Kemudian, kami dapat mengambil faktor-faktor tersebut dan membuat formula untuk memprediksi kenaikan atau penurunan nilai untuk setiap transfer besar. Dengan kata lain: Setahun dari sekarang, apakah nilai pasar pemain kemungkinan lebih tinggi atau lebih rendah dari biaya transfernya, dan berapa banyak? Ini adalah analisis dasar, dan tidak memperhitungkan biaya tambahan gaji pemain, yang dapat bervariasi secara signifikan. Selain itu, kami menggunakan angka estimasi dari Transfermarkt untuk mendapatkan nilai pasar dan biaya, yang sering kali mengandung tambahan.

Namun, penelitian menemukan bahwa nilai Transfermarkt cenderung cukup dekat dengan nilai pemain sebenarnya rata-rata, dan juga memungkinkan kami memanfaatkan kekuatan kebijaksanaan orang banyak: Nilai pasar di situs tersebut adalah representasi yang cukup baik dari apa yang dunia pikirkan tentang seorang pemain.
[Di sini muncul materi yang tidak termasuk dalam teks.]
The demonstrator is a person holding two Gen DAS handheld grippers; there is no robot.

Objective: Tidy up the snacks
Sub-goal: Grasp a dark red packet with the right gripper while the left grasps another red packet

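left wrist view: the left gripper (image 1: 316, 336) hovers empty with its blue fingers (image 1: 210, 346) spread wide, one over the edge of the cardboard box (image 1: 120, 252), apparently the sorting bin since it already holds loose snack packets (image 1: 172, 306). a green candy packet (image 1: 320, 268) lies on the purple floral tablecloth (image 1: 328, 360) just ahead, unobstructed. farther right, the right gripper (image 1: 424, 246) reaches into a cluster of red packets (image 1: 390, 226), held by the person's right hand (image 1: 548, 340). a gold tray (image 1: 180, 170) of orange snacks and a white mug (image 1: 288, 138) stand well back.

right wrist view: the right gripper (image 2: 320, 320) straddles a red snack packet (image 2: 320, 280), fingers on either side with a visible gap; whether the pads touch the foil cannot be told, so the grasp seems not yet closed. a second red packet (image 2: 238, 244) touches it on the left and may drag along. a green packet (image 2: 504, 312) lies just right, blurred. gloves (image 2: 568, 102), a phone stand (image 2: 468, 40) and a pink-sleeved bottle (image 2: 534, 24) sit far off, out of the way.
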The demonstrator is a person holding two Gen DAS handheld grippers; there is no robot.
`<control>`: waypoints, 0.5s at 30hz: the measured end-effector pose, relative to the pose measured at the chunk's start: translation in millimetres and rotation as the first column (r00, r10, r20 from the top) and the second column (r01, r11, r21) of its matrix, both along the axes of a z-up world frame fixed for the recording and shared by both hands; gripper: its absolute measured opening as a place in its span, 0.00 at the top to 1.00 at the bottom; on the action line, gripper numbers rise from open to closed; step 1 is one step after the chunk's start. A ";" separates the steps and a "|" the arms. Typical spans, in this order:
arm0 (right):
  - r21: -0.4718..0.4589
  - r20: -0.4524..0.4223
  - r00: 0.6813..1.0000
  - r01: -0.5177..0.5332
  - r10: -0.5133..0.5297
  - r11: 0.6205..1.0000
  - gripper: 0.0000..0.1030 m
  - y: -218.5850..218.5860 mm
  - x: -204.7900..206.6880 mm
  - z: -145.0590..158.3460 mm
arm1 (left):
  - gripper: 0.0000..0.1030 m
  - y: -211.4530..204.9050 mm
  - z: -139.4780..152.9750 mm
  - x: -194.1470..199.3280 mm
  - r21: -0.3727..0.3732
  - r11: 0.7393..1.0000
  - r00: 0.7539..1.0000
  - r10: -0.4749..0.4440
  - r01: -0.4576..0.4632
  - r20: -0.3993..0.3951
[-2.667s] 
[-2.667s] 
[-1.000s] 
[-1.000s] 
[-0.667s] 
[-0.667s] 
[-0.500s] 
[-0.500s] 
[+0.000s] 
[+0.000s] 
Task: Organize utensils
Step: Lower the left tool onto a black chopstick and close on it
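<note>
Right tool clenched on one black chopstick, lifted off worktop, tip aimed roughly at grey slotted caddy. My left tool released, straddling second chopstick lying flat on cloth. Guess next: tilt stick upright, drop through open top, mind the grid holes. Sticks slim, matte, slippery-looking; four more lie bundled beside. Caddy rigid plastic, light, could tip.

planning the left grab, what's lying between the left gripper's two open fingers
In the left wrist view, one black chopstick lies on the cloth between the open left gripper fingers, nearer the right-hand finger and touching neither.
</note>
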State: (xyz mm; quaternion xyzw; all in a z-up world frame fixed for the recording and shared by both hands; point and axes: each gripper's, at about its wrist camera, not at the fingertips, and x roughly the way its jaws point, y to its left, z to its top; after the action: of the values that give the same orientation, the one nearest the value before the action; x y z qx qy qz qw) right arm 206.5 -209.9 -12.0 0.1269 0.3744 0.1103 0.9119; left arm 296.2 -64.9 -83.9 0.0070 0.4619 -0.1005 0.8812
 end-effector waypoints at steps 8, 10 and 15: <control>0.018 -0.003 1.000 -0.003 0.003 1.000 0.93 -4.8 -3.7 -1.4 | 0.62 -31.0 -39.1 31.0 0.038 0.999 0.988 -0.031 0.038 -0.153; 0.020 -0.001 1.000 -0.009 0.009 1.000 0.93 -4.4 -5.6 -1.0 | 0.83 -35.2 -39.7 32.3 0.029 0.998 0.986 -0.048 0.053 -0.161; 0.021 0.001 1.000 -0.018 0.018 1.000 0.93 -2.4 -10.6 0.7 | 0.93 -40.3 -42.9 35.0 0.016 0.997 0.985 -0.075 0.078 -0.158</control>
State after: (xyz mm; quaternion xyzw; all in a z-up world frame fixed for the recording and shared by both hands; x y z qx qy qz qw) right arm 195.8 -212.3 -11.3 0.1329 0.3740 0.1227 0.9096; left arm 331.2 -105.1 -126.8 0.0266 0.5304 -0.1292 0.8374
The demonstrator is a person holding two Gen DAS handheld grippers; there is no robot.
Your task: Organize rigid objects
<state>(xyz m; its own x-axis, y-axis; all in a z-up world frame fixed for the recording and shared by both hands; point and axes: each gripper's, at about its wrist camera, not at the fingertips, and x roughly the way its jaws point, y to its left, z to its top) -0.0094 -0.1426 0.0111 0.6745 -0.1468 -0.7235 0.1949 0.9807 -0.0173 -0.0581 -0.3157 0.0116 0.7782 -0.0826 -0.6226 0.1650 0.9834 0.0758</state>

Setidaknya berdasarkan analisis kami, ketika tim membayar secara signifikan lebih dari nilai Transfermarkt untuk seorang pemain, langkah-langkah tersebut cenderung tidak berhasil. 11 teratas -- atau terbawah -- tahun lalu termasuk kegagalan musim pertama Newcastle, Nick Woltemade dan Yoane Wissa, pemain yang mereka gantikan di Liverpool, Alexander Isak, dan pemain Arsenal, Eberechi Eze, yang hanya bermain 1.812 menit. Melihat musim panas ini, bagaimanapun, satu hal segera menonjol: Harganya naik.

Tahun lalu, hanya empat pemain yang diproyeksikan mengalami penurunan nilai satu tahun sebesar 30% atau lebih. Musim ini, ada 11 -- hanya di Eropa. Saya mengecualikan kesepakatan dari klub Saudi, jadi kita mulai dari London Utara. 11.

Mateus Fernandes, gelandang, dari West Ham ke Tottenham Usia: 21 Biaya: €99 juta Nilai pasar: €50 juta Diferensial negatif yang diproyeksikan: 30,3%.